___ SUPPLIED MATERIAL
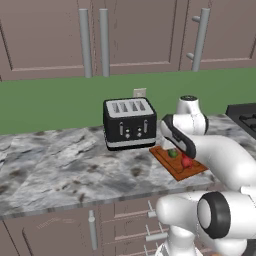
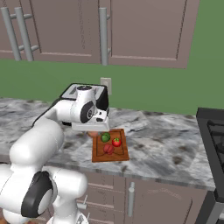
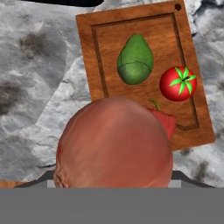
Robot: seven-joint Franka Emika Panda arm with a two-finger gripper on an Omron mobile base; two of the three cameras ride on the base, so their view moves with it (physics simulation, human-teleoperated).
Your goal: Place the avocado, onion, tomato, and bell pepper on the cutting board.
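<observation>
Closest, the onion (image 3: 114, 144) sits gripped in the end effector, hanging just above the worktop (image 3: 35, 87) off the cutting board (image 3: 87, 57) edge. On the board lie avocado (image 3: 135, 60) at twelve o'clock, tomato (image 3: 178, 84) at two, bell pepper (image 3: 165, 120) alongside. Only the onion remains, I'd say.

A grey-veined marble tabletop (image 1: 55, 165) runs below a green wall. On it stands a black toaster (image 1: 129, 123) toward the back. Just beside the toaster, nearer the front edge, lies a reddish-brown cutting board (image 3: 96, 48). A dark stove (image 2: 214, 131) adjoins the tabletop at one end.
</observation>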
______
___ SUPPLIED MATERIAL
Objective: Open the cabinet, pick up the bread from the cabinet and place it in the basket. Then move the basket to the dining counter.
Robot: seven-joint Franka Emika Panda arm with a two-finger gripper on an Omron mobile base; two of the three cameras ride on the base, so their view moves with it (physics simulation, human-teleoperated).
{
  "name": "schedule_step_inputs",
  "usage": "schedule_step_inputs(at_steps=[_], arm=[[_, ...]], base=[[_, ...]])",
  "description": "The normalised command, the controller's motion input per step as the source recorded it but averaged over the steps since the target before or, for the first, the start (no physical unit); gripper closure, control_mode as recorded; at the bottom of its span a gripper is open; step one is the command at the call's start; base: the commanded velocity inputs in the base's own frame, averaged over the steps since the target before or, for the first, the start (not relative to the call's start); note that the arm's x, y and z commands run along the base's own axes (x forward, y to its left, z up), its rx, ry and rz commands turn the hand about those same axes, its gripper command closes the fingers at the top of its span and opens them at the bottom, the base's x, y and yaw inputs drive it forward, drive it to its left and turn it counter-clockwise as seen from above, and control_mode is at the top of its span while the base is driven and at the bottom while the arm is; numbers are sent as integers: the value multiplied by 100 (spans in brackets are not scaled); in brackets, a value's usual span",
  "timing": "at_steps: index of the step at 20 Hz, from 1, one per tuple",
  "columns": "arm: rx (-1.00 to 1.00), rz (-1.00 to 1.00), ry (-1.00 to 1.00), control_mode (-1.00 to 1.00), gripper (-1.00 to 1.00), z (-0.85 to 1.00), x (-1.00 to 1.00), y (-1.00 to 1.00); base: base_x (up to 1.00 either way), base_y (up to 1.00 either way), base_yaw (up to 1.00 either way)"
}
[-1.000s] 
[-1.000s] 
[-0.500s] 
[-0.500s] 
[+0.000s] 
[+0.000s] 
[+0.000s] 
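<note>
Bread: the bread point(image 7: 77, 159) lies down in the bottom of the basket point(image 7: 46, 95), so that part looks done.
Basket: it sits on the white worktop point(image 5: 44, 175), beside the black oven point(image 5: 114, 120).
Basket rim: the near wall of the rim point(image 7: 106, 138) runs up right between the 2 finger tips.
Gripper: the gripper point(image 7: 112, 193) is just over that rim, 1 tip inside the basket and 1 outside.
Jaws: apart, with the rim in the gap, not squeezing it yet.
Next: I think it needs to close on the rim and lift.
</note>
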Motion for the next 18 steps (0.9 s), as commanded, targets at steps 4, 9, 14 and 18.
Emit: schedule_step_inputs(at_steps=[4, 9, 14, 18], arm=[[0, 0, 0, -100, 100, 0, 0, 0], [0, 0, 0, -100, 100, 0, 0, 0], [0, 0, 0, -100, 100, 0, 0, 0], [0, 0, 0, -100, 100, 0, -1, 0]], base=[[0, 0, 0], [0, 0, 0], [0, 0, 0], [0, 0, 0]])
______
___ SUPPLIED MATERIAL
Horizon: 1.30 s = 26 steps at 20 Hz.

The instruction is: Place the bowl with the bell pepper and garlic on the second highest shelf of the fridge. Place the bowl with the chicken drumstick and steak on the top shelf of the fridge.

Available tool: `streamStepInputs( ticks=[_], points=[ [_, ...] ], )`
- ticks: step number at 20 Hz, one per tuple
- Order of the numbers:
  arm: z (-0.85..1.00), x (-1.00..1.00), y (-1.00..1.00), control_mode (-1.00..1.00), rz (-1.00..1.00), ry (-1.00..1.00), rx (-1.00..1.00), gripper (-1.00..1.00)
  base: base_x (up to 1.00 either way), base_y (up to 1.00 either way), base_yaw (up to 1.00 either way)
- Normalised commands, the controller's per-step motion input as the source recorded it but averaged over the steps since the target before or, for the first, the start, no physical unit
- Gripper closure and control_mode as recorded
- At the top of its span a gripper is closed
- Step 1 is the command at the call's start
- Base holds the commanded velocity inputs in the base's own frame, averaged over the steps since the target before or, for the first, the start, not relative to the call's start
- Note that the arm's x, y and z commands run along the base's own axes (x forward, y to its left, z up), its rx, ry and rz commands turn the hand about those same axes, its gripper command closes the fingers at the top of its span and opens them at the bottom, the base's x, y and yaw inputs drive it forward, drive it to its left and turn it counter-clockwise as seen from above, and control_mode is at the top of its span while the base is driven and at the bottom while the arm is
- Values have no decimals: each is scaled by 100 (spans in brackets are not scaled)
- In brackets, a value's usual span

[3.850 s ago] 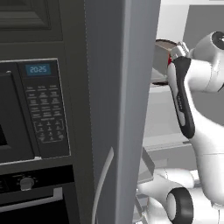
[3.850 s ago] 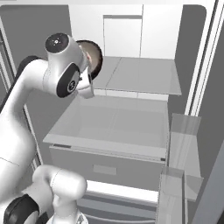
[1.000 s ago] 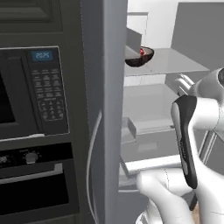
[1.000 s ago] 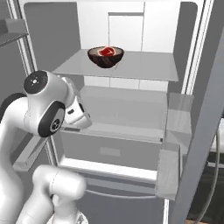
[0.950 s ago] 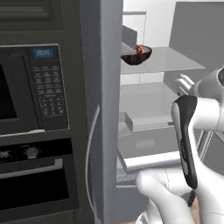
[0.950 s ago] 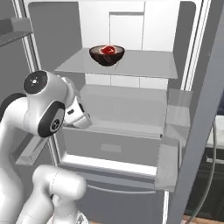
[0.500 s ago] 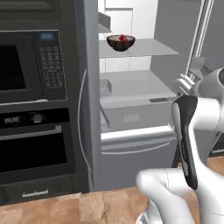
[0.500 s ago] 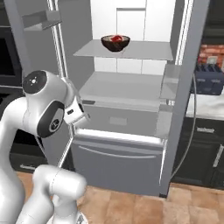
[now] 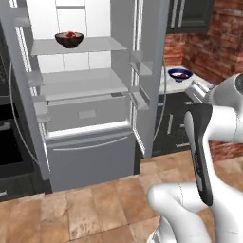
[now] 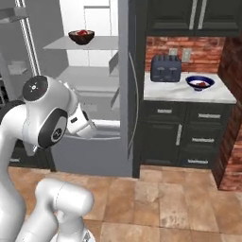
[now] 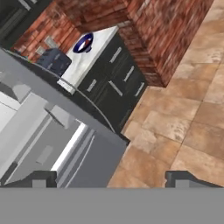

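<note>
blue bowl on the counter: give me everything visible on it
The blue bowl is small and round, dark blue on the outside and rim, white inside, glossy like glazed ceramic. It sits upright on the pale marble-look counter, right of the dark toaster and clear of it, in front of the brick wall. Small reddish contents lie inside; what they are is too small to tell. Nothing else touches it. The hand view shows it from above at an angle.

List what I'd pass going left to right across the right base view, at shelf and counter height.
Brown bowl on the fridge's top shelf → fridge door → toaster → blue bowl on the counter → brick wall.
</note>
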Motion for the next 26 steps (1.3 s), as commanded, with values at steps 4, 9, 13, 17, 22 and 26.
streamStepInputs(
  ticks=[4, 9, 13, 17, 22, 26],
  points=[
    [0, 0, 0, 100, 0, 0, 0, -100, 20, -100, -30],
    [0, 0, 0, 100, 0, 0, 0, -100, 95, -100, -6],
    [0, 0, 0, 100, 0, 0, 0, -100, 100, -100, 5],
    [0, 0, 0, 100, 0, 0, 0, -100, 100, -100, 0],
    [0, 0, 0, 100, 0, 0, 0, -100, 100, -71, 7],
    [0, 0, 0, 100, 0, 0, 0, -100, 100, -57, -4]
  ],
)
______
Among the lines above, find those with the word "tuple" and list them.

  "timing": "at_steps: index of the step at 20 Hz, from 1, one per tuple",
- ticks: step number at 20 Hz, one per tuple

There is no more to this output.